I was so nervous about my digital stuff getting from my old phone to my new one that I wasn’t even insulted by the dummied-down instructions...
It took me a week to get up the nerve to set up my new iPhone. It’s kind of like moving. It’s a lot of work schlepping stuff — boxes or data — and a lot can go wrong. You finish, and you think you never want to do it again. I have a 5G phone now, and I’m hopeful the camera in the iPhone 12 Pro Max makes me happy for several years to come. My wallet hopes so, too.
After all the reports of Apple cutting back on accessories this round, I was surprised to a see a connector cable in the box. I can always use another lightning cable, I chirped, when I picked it up. But it’s a USB-C-to-lightning connector. I appreciate the cutting-edge foresight, Apple, even though my PCs are still locked in the USB Type-B age. It’ll definitely come in handy for my new battery pack.
I did the porting myself like a lot of people who bought a phone since COVID-19 roared into our lives. I used to go to a Verizon store to buy a new phone because I had so much to lose — photos, contacts, notes, music — if something went wrong in the handoff from one iPhone to another. I had to get over that this year and hold my own hand through the process.
Kudos to Apple and Verizon for making that incredibly smooth. I was so nervous about my digital stuff getting from here to there that I wasn’t even insulted by the dummied-down instructions that seemed aimed at a 10-year-old, an English-as-a-second-language student and an early-onset dementia candidate. Verizon gave the choice to watch a video or follow written steps. I’m a word person so I took that route.
The “Save your stuff” section had 11 steps (including “You’re all done”) with elementary instructions like “tap the settings app,” tap Wi-Fi, choose an available network, and go back to settings. When it instructed to “Tap your Apple profile,” it added the helpful, “It’s located at the top of the settings menu.” Another tech journalist might have been insulted, but I lingered at each step like my life depended on it. My digital life did. So I followed instructions, backing up photos, contacts, mail and the apps I wanted. Some I let go.
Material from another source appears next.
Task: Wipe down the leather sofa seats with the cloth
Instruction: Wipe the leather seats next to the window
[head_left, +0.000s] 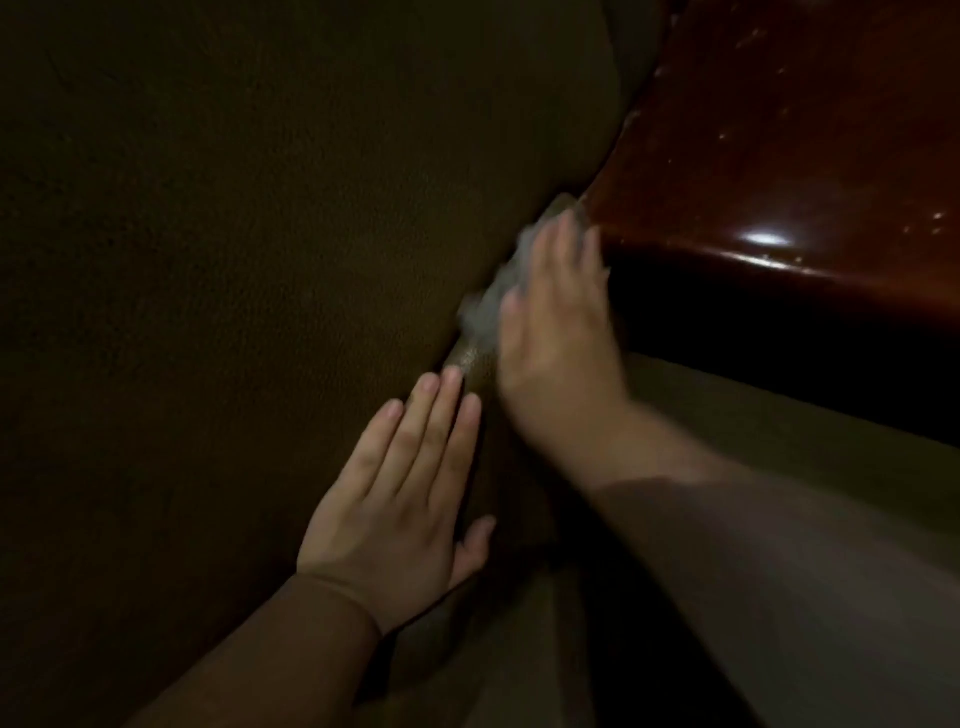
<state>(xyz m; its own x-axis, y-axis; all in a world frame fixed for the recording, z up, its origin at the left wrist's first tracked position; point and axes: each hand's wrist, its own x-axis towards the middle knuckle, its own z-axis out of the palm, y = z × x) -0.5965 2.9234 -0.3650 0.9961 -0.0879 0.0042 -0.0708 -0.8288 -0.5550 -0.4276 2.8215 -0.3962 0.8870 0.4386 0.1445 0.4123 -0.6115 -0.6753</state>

I had several “ooh” and “ahh” moments setting up the new phone. Verizon has an app to transfer content, but Apple made it easier using Bluetooth in the Quick Start feature. I placed the old phone over the new one to begin activation of the new device. The phone number popped up on the new phone like a magic trick. I plugged in the last four digits of my Social for verification, then called Verizon from my landline to complete activation.
That’s where I encountered my first hitch. The computerized Verizon agent told me to enter my account PIN. Which account, I wondered? I put in my phone’s PIN…. wrong number. I tried my Apple password. Nope. I hung up in a slight panic, scratching my head about which account number it wanted. I walked around, thought about it, called back, guessed another familiar code and tapped it in. Bing bing bing! Given that the entire process was automated, how would I have progressed if I hadn’t guessed the right code? It would have likely added another hour to the process to get live help.
I tapped the restore from iCloud option, and my content transferred from the iCloud to the new phone. My apps were positioned where I left them on the old phone, and Spotify was at the song I last played on my autumn playlist. All my hard-earned Word Blitz trophies were intact.
A thousand times ‘yes’
Then my Watch pinged me and asked if I wanted to pair. Yes! Yes I did! I was wowed again. I did a final checklist before letting my old phone go, including making sure Find my iPhone was turned off, a dealbreaker on trade-in if you forget that step. Then I installed the iOS 14.2.1 update, which took close to 10 minutes, without a comforting progress bar. I was starting to think something was wrong when the phone finally restarted and the familiar apple appeared.
Before hitting reset, I checked to make sure my 19.56 GB of photos were on the new phone.
They weren’t. That started a more impressive panic. The only three photos on the iPhone 12 were three screen shots I had taken for this column. A look at my profile showed that the photo download paused and would resume when the phone cooled down(!). That lengthy software update evidently taxed me and my phone equally. I left the phone to chill and did some dishes. When I came back, the photos were there. I hit reset, thanked my faithful iPhone 11 for its service and popped it in the mailer for the trade-in.
Straight A’s to Apple and Verizon for a very well executed DIY phone upgrade process with only very minor hiccups. In the age of COVID, it’s hard to imagine standing next to a store employee to do it, and I may feel that way long after a vaccine. COVID has changed retail forever, say the pundits; they may be right.
Not all sales can be handled well online, though. I bought a case on Amazon but it feels flimsy, and the elastic grip I bought doesn’t stick to the silicone case. Now I have to start over, and the only way I’ll have a good feel for a case is to pick through a selection in a store. Sometimes you just need the hands-on experience.